A Bienal também conta com outras atividades para quem se interessa pela discussão sobre o fazer teatral. “Por ser uma atividade da Universidade, estamos livres de qualquer amarra mercadológica”, expõe Frateschi. “Nós temos liberdade para poder realizar o processo do ponto de vista apenas artístico e cultural. A mostra não se caracterizará como apenas mais um festival. É um processo de construção de conhecimento específico para a área de teatro. E a simples apresentação dos espetáculos não resolvia bem a questão.
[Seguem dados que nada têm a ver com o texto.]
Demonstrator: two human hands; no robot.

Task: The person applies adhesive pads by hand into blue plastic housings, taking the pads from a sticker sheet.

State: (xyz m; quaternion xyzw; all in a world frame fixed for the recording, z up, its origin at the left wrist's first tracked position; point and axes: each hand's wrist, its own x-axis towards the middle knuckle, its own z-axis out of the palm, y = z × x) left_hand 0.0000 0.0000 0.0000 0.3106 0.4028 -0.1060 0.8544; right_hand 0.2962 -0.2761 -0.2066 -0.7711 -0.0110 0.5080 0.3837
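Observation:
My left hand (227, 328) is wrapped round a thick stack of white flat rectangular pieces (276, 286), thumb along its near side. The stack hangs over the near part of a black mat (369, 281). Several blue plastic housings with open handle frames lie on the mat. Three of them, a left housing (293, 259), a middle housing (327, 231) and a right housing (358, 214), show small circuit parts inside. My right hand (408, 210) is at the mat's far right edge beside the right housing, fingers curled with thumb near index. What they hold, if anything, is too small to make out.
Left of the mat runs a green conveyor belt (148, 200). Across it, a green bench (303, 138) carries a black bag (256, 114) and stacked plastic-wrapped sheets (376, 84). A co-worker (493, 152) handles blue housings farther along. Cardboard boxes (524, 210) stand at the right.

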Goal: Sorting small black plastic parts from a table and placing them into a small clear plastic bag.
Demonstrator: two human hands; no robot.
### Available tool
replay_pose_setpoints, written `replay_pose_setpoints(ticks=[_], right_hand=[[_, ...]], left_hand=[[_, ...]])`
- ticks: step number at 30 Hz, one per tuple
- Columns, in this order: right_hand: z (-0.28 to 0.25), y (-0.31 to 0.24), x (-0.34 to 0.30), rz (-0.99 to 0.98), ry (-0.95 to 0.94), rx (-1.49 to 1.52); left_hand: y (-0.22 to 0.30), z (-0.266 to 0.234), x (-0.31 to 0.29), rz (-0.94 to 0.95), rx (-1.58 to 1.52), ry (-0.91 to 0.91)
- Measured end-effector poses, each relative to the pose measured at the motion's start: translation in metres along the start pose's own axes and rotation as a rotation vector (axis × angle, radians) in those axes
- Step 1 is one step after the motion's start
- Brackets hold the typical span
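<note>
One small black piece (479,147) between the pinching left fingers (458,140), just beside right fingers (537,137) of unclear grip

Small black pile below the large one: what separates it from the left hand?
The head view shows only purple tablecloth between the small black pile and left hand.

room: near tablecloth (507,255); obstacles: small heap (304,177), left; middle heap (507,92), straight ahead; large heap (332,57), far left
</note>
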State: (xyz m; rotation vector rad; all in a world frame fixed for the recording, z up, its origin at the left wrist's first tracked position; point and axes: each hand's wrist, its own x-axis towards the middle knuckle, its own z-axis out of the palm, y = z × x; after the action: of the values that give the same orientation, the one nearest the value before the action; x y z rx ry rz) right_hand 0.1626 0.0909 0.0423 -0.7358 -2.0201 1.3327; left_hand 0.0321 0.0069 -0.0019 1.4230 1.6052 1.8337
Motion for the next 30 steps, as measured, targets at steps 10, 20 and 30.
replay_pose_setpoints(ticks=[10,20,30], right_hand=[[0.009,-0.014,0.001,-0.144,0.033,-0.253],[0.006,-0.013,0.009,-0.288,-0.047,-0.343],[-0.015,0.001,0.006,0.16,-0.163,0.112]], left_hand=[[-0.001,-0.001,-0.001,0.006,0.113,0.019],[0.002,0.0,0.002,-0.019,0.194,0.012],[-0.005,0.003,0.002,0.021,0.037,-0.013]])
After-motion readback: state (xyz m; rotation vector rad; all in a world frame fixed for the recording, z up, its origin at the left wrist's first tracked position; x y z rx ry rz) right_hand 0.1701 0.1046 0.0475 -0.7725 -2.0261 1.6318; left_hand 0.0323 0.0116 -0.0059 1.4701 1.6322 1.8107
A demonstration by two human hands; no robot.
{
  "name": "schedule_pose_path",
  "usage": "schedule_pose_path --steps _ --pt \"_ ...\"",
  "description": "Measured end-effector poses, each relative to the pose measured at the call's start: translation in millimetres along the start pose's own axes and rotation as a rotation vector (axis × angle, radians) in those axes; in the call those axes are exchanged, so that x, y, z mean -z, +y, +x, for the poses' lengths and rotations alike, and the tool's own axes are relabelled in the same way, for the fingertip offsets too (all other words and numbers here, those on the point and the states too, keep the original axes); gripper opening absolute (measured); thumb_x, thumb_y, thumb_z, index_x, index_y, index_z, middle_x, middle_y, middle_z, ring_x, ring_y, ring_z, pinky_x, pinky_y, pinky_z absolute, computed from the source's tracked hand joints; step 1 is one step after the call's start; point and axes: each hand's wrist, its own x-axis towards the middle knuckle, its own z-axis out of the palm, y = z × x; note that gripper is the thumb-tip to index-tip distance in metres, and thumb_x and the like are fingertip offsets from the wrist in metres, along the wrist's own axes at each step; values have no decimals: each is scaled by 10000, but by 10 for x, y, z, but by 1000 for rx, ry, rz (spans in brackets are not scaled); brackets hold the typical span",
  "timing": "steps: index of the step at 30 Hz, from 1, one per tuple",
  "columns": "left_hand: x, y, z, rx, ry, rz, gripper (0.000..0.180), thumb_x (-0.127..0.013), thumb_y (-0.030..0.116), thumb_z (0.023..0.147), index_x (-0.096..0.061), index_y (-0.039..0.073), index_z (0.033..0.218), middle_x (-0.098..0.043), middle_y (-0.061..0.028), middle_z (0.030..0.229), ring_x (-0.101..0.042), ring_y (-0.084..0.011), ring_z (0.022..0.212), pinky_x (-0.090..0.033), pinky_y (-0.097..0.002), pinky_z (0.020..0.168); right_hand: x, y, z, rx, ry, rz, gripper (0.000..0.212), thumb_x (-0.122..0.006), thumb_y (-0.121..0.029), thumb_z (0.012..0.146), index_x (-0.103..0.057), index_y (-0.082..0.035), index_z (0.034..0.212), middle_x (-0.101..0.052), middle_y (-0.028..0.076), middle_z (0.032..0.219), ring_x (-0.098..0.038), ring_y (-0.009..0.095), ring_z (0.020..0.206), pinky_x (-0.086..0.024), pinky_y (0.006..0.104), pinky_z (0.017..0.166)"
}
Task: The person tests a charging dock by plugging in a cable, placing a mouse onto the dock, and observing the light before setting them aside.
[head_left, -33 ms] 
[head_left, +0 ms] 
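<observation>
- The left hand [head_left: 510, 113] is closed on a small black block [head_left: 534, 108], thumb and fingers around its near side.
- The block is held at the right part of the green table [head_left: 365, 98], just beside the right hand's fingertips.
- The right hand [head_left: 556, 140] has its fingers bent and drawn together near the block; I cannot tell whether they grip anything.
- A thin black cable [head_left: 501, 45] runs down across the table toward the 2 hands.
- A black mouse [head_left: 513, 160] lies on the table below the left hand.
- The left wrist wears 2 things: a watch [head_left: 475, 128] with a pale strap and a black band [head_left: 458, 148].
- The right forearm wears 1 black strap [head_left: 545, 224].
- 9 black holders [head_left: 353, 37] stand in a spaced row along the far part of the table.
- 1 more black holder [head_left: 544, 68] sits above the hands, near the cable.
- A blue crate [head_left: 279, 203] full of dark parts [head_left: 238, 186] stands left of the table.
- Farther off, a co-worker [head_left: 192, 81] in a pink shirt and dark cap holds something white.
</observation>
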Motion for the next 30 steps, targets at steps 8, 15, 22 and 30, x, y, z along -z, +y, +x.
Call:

Era preciso uma reflexão”. A programação conta com workshops e minicursos, além de outros eventos: os curto-circuitos, que são debates entre diretores de teatro, as partilhas incendiárias, em que o artista conversa com a plateia sobre determinado projeto desenvolvido por ele, e as rodas de espectadores.
“Essa experiência [rodas de espectadores] é algo muito caro ao projeto. Eu desconheço festivais que façam isso no Brasil”, conta Deise. “Serão mediadas por dois pesquisadores da USP, Flávio Desgranges e Giuliana Simões. Ambos têm uma pesquisa em torno da questão do espectador, da teoria da recepção, da prática de se viver uma experiência cênica. A roda é para acolher o público que quer se aprofundar na experiência de espectador. Ele poderá discutir e terá um espaço poético, em que ele mesmo é visto também como um criador dentro do projeto, que se faz necessariamente do encontro daquele que elabora e daquele que recebe”.
A Bienal de Teatro vem sendo planejada há cerca de dois anos. Foi proposta por Frateschi e Maria Arminda Arruda, atual pró-reitora de Cultura e Extensão. “A Bienal vem ao encontro do interesse da Universidade de construir uma conexão com outras referências culturais e da perspectiva de internacionalização da USP”, diz Deise.